▸ **DIRECTIONS**: Would you repeat the listing exactly, without any of its images?

▸ **DATASET EXTRACT**:
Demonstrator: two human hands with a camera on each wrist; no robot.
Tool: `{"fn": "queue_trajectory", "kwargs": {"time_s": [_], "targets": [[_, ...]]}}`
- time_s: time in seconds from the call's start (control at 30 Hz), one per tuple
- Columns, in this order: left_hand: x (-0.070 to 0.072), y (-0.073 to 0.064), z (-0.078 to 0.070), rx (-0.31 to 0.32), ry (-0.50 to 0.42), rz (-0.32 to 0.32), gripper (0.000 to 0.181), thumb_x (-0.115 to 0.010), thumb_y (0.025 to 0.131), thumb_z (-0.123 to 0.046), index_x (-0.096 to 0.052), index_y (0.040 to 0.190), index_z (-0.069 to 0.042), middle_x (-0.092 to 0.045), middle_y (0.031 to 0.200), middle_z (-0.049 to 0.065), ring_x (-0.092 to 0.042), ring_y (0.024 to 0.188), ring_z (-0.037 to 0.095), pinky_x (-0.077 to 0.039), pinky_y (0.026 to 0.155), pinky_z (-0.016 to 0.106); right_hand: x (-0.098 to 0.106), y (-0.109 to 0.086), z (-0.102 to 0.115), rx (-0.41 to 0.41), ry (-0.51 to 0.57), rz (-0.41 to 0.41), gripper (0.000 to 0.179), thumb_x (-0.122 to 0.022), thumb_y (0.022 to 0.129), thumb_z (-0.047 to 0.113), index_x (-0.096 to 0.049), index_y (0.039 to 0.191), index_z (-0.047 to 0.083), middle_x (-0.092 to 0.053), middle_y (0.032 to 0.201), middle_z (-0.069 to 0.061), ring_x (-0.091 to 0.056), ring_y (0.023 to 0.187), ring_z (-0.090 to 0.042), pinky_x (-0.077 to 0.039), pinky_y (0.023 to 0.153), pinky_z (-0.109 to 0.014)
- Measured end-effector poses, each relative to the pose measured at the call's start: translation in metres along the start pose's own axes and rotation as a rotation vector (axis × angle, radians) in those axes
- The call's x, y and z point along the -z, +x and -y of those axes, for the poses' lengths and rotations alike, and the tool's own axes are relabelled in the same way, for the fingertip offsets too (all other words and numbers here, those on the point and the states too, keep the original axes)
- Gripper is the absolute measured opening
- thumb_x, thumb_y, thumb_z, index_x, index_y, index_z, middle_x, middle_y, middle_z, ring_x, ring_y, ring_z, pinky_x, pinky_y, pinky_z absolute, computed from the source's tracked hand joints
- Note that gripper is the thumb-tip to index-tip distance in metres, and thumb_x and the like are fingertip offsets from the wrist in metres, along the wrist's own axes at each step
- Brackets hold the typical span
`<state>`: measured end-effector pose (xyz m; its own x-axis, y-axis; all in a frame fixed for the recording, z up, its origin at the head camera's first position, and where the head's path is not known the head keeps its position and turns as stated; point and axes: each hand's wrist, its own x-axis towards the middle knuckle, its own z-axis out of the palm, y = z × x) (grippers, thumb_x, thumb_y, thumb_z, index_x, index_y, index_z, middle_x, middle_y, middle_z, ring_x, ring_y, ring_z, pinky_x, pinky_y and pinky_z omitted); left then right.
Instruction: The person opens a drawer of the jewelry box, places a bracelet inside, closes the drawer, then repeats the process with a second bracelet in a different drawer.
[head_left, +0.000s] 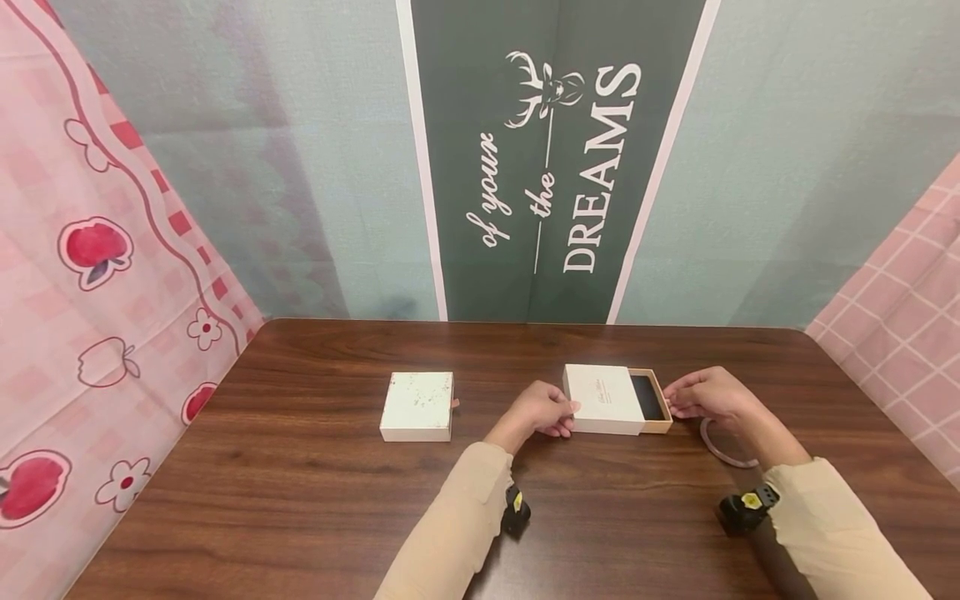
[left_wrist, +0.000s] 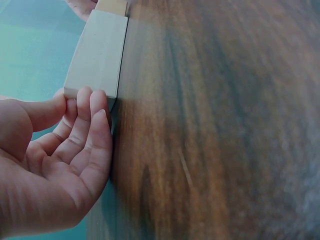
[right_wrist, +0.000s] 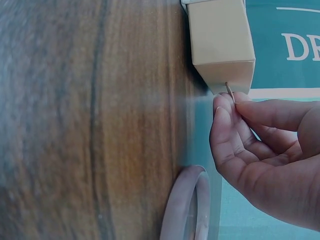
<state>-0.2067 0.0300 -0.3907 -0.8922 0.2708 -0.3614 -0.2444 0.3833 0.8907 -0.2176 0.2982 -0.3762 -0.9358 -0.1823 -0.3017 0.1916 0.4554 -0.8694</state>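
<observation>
A white sliding box [head_left: 603, 400] with small print lies on the table, its tan inner drawer [head_left: 657, 425] with a black lining partly out to the right. My left hand [head_left: 540, 409] holds the left end of the white sleeve, thumb at its top edge and fingertips at the side, as the left wrist view shows. At the other end my right hand [head_left: 712, 396] pinches a short pull ribbon [right_wrist: 230, 93] on the drawer's end between thumb and finger. A pale pinkish bangle [head_left: 723, 450] lies on the table just below the right hand, partly hidden by it.
A second white box [head_left: 417, 406] with speckled marks and a small ribbon tab on its right side sits to the left, apart from the hands. The brown wooden table [head_left: 300, 500] ends at a printed curtain [head_left: 360, 208] behind it.
</observation>
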Motion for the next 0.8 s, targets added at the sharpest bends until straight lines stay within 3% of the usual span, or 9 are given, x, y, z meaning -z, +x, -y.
{"fn": "queue_trajectory", "kwargs": {"time_s": [0.8], "targets": [[0.0004, 0.0005, 0.0004, 0.004, -0.010, 0.008, 0.025, -0.060, 0.088, -0.015, -0.056, 0.067, -0.003, -0.055, 0.057, 0.004, -0.054, 0.048, 0.009, -0.048, 0.049, 0.020, 0.0035, -0.0011, -0.0010, -0.002, 0.009, -0.002, 0.019, -0.049, 0.086, -0.007, -0.055, 0.098, -0.022, -0.062, 0.077, -0.010, -0.061, 0.067, -0.016, -0.054, 0.066, -0.031]]}}
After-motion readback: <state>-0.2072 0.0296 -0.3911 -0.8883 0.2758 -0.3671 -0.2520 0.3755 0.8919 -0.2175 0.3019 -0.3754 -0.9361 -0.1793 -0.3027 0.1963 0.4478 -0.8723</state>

▸ **SOLVED EXERCISE**:
Demonstrator: two human hands with a camera on each wrist; no robot.
Tool: `{"fn": "queue_trajectory", "kwargs": {"time_s": [_], "targets": [[_, ...]]}}`
- time_s: time in seconds from the call's start (control at 30 Hz), one per tuple
- Columns, in this order: left_hand: x (-0.070 to 0.072), y (-0.073 to 0.064), z (-0.078 to 0.070), rx (-0.31 to 0.32), ry (-0.50 to 0.42), rz (-0.32 to 0.32), gripper (0.000 to 0.181), thumb_x (-0.115 to 0.010), thumb_y (0.025 to 0.131), thumb_z (-0.123 to 0.046), index_x (-0.096 to 0.052), index_y (0.040 to 0.190), index_z (-0.069 to 0.042), middle_x (-0.092 to 0.045), middle_y (0.031 to 0.200), middle_z (-0.049 to 0.065), ring_x (-0.092 to 0.042), ring_y (0.024 to 0.188), ring_z (-0.037 to 0.095), pinky_x (-0.077 to 0.039), pinky_y (0.026 to 0.155), pinky_z (-0.016 to 0.106); right_hand: x (-0.098 to 0.106), y (-0.109 to 0.086), z (-0.102 to 0.115), rx (-0.41 to 0.41), ry (-0.51 to 0.57), rz (-0.41 to 0.41), gripper (0.000 to 0.179), thumb_x (-0.122 to 0.022), thumb_y (0.022 to 0.129), thumb_z (-0.047 to 0.113), index_x (-0.096 to 0.049), index_y (0.039 to 0.191), index_z (-0.047 to 0.083), middle_x (-0.092 to 0.053), middle_y (0.032 to 0.201), middle_z (-0.069 to 0.061), ring_x (-0.091 to 0.056), ring_y (0.023 to 0.187), ring_z (-0.090 to 0.042), pinky_x (-0.077 to 0.039), pinky_y (0.023 to 0.153), pinky_z (-0.109 to 0.014)
- Measured end-effector poses, each relative to the pose measured at the call's start: translation in metres along the start pose's own axes and rotation as a rotation vector (axis × angle, radians) in those axes
- The call's x, y and z point along the -z, +x and -y of those axes, for the poses' lengths and rotations alike, and the tool's own axes are relabelled in the same way, for the fingertip offsets too (all other words and numbers here, those on the point and the states too, keep the original axes)
- Gripper is the absolute measured opening
- thumb_x, thumb_y, thumb_z, index_x, index_y, index_z, middle_x, middle_y, middle_z, ring_x, ring_y, ring_z, pinky_x, pinky_y, pinky_z absolute, computed from the source's tracked hand joints
- Note that gripper is the thumb-tip to index-tip distance in metres, and thumb_x and the like are fingertip offsets from the wrist in metres, along the wrist's own axes at each step
- Brackets hold the typical span
`<state>`: measured end-effector pose (xyz m; its own x-axis, y-axis; all in a frame fixed for the recording, z up, its origin at the head camera's first position, and where the head's path is not known the head keeps its position and turns as stated; point and axes: each hand's wrist, its own x-axis towards the middle knuckle, its own z-axis out of the palm, y = z × x) (grippers, thumb_x, thumb_y, thumb_z, index_x, index_y, index_z, middle_x, middle_y, middle_z, ring_x, ring_y, ring_z, pinky_x, pinky_y and pinky_z omitted); left then right.
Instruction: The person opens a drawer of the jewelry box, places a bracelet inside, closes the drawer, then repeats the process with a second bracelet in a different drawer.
[head_left, +0.000s] 
[left_wrist, +0.000s] 
[right_wrist, +0.000s] 
<state>-0.2067 0.0300 -0.3907 -0.8922 0.2708 -0.3614 -0.2444 0.3833 0.8907 -0.2176 0.2982 -0.3762 -0.9358 -0.1823 -0.3017 0.1916 0.4554 -0.8694</state>
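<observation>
A white sliding box [head_left: 603, 400] with small print lies on the table, its tan inner drawer [head_left: 657, 425] with a black lining partly out to the right. My left hand [head_left: 540, 409] holds the left end of the white sleeve, thumb at its top edge and fingertips at the side, as the left wrist view shows. At the other end my right hand [head_left: 712, 396] pinches a short pull ribbon [right_wrist: 230, 93] on the drawer's end between thumb and finger. A pale pinkish bangle [head_left: 723, 450] lies on the table just below the right hand, partly hidden by it.
A second white box [head_left: 417, 406] with speckled marks and a small ribbon tab on its right side sits to the left, apart from the hands. The brown wooden table [head_left: 300, 500] ends at a printed curtain [head_left: 360, 208] behind it.
</observation>
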Motion for the next 0.8 s, targets added at the sharpest bends until straight lines stay within 3% of the usual span, or 9 are given, x, y, z meaning -z, +x, -y.
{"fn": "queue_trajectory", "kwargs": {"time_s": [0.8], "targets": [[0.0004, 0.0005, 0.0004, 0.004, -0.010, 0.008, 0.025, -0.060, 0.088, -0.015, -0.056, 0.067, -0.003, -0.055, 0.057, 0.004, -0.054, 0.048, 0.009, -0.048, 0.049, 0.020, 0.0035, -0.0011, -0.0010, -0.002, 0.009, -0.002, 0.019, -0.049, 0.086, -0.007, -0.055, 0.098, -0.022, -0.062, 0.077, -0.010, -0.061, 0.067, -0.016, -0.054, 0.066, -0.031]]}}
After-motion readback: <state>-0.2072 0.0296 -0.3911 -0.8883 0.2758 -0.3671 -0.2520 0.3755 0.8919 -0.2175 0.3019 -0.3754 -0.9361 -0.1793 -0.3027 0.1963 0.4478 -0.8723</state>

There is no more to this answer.